State v. Pearson

Decision Date21 August 2001
Docket NumberNo. COA00-647.,COA00-647.
PartiesSTATE of North Carolina v. Marion Edward PEARSON, Jr.
CourtNorth Carolina Court of Appeals

Michael F. Easley, Attorney General, by Robert C. Montgomery, Assistant Attorney General, for the State.

Robert C. Ervin, Morganton, for defendant-appellant.

Ann Groninger, Raleigh, for American Civil Liberties Union of North Carolina Legal Foundation, Inc., amicus curiae.

THOMAS, Judge.

Defendant, Marion Edward Pearson, appeals after pleading guilty as part of a plea agreement to two counts of second-degree rape. All of his assignments of error concern the trial court's denial of his pre-trial motions to suppress evidence.

Defendant based those motions on three grounds. First, he argued evidence resulting from a non-testimonial identification order (NIO) more than twelve years prior to his arrest should have been suppressed by the trial court due to statutory violations after it was obtained. Second, defendant argues evidence from the NIO should have been suppressed because it was not appropriately obtained and because there was no probable cause. Third, defendant contends the evidence resulting from a search warrant should have been suppressed because its taking was in violation of both the federal and state constitutions.

For the reasons discussed herein, we hold the trial court committed no error.

The facts are as follows: On 14 July 1985 at 1:15 a.m., Kathy Richards reported to Morganton Police that a man entered her apartment, held a knife to her throat and raped her. He then took thirty-eight dollars from her purse and left. Although she did not get a clear view of him in the dark, Richards said she thought he was a white male. She also noted he spoke with an accent and was over six feet tall. Police investigators found the screen to Richards's bathroom window had been removed. A Negroid hair unsuitable for scientific comparison was present, but there were no usable latent fingerprints. A sexual assault examination was completed at a local hospital, with evidence turned over to police investigators.

On 23 November 1985 at 1:10 a.m., Arlene K. Holden reported that a man with a dark complexion and an accent entered her apartment at the Village Creek Apartments, tied her with pantyhose, threatened her with pinking shears and then raped her. She also noted the assailant was approximately 5'8" tall and had a lean to medium build. A crime scene examination revealed a window screen had been removed from an unlocked bedroom window. Negroid body and pubic hairs were present but there were no usable latent fingerprints. Later, a sexual assault examination was completed at a local hospital, with evidence turned over to police investigators.

On 17 February 1986 at approximately 11:40 p.m., Ernestine Keyes reported that a black male with a fake Jamaican accent raped her at her Woodbridge Apartments home. The assailant also knew her children's names and where they went to school. She further noted he was from 5'8" to 5'11" tall and had an average build. He took forty dollars from her purse. A sexual assault examination was completed at a local hospital, with evidence turned over to police investigators.

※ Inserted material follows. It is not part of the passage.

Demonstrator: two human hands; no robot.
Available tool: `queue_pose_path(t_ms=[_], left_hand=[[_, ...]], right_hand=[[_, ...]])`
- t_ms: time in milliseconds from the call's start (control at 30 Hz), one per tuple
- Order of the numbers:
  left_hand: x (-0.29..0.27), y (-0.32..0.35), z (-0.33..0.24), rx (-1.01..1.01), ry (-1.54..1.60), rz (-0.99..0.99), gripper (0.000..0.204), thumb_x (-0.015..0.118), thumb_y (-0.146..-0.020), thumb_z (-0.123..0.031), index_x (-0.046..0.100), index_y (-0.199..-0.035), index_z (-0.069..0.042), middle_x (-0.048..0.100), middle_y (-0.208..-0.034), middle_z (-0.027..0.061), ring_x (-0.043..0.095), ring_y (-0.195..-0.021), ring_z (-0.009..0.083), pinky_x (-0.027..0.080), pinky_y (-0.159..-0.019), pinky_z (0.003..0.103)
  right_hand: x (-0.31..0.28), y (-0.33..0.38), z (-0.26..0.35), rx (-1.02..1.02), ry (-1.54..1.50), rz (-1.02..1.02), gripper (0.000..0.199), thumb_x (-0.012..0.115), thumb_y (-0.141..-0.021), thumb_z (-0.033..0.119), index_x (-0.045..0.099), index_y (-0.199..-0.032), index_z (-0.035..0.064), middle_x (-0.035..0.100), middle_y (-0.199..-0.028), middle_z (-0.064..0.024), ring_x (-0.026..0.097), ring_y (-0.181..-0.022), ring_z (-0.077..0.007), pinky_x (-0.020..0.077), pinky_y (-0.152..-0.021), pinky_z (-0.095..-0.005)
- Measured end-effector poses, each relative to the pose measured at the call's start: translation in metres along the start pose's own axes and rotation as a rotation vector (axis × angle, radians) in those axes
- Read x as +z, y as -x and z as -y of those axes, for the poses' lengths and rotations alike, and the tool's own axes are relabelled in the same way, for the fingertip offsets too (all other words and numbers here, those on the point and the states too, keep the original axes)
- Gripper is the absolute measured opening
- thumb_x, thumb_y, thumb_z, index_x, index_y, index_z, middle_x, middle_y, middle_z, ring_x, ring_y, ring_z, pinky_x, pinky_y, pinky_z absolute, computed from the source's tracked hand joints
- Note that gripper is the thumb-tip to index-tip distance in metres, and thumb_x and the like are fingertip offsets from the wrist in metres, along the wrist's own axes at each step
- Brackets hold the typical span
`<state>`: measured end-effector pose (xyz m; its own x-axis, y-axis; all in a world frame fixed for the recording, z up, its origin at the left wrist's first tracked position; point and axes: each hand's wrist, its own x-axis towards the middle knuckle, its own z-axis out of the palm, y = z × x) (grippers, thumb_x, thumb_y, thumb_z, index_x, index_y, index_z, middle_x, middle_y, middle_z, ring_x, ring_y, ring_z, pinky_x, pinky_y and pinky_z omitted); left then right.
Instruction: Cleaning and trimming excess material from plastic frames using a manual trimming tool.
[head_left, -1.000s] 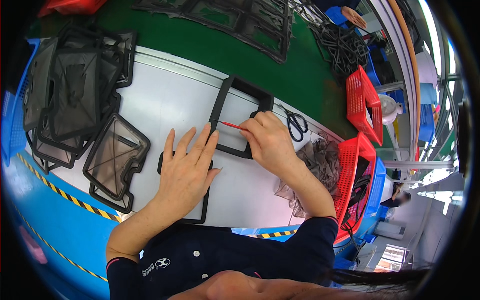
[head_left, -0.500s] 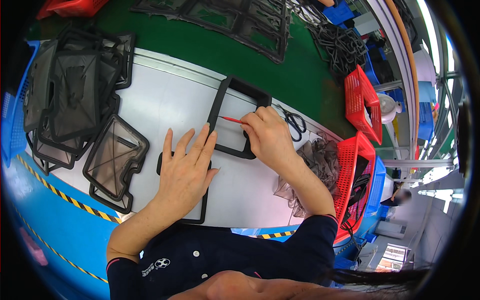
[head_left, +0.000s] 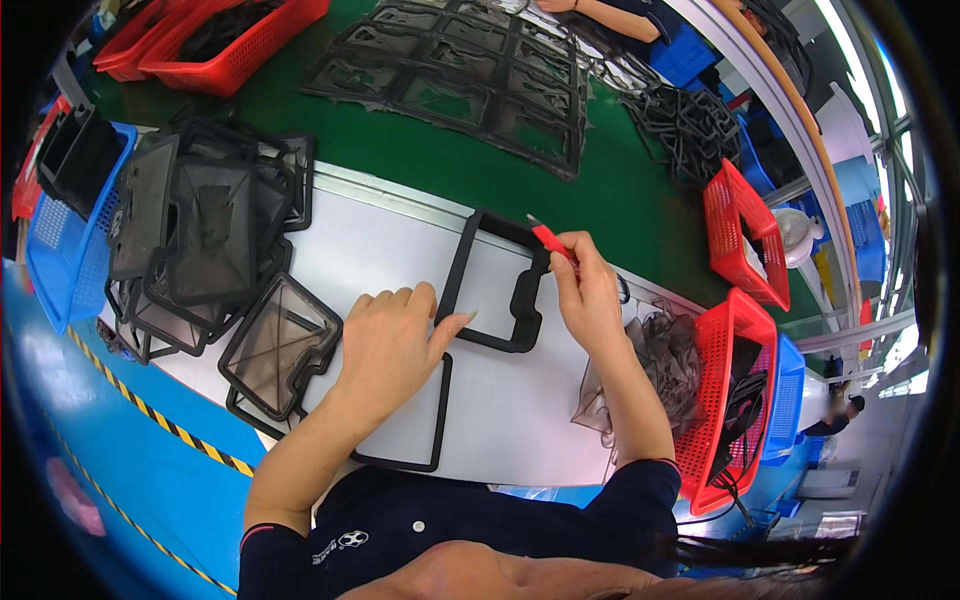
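The white table (head_left: 500, 415) is bordered at its left end by a heap of black frames (head_left: 213, 228), many of them filled with dark see-through sheet, and at its right end by a red basket (head_left: 708, 385) in which black pieces are held. Crumpled grey scraps (head_left: 660, 350) are piled on the table's right part; by their look they would be judged very light, soft and easily torn. The thick frame (head_left: 461, 262) is laid flat near the middle of the table's far edge. It would be judged light and slightly springy, matt enough not to slip, and likely to be twisted if lifted by one bar; it is best taken by two opposite bars, or steadied at a corner. A thinner frame (head_left: 441, 410) is laid at the table's near edge, partly covered by the left hand (head_left: 388, 338) and forearm; more bend would be expected from it. The left hand's fingers are loosely curled and its thumb is spread across the thick frame's near left corner, but whether that bar is gripped cannot be told. A small red tool (head_left: 546, 237) is pinched in the right hand (head_left: 585, 285) above the table's far edge, its pale tip pointed away; it is best held by the red part.
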<state>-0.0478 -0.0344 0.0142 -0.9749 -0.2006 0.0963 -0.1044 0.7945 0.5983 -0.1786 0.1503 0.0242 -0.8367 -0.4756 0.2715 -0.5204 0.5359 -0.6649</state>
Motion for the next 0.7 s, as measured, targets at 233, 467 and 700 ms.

After the second rape, in November 1985, police investigators began to develop defendant as a suspect in the crimes. Defendant was subsequently interviewed by investigators on 26 November 1985, 18 February 1986 and 26 March 1986. During this time period, Agent John H. Suttle (Suttle) of the North Carolina State Bureau of Investigation learned defendant had been seen leaving the Village Creek Apartments on 7 March 1985 after police were called concerning a "peeping tom" offense. Lieutenant James Buchanan observed a black male with a light gray or blue windbreaker and blue jeans squatting beside an air conditioning unit behind an apartment building. When the suspect saw Buchanan, he ran, losing Buchanan in a foot chase. Buchanan notified other officers on the scene to stop two cars he heard leaving the complex. Defendant was operating one of them. Officer Robert Bauer stopped defendant, who was wearing a light blue windbreaker and blue jeans. Defendant was then taken to the police station for questioning. He was subsequently charged with driving while license revoked and released.

After the rape of Keyes in February 1986, Suttle drove straight to defendant's home, where he observed that defendant's car was warmer than other parked cars, as if it had been recently driven. Keyes had also reported that defendant's son was enrolled in the daycare facility where she was the director. She stated defendant would on occasion deliver and pick up his son.

On 28 March 1986, a judge signed an NIO and, after being served with it, defendant went to the Burke County Clerk of Superior Court's office and requested court-appointed counsel. He was told one could not be appointed at that time. Allegedly, defendant also requested counsel at the Morganton Police Department on 8 April 1986 when he gave the samples of blood, pubic hair and saliva, but none was provided. In an analysis of the samples, defendant was not ruled out as a suspect. The laboratory conclusions, however, were not definite.

On 15 May 1986, defendant was arrested after crawling into a women's restroom stall while it was occupied by a female. He subsequently was sentenced to two years in prison for the offense of secret peeping. Afterwards, defendant moved to Maryland, where he was arrested for secret peeping offenses.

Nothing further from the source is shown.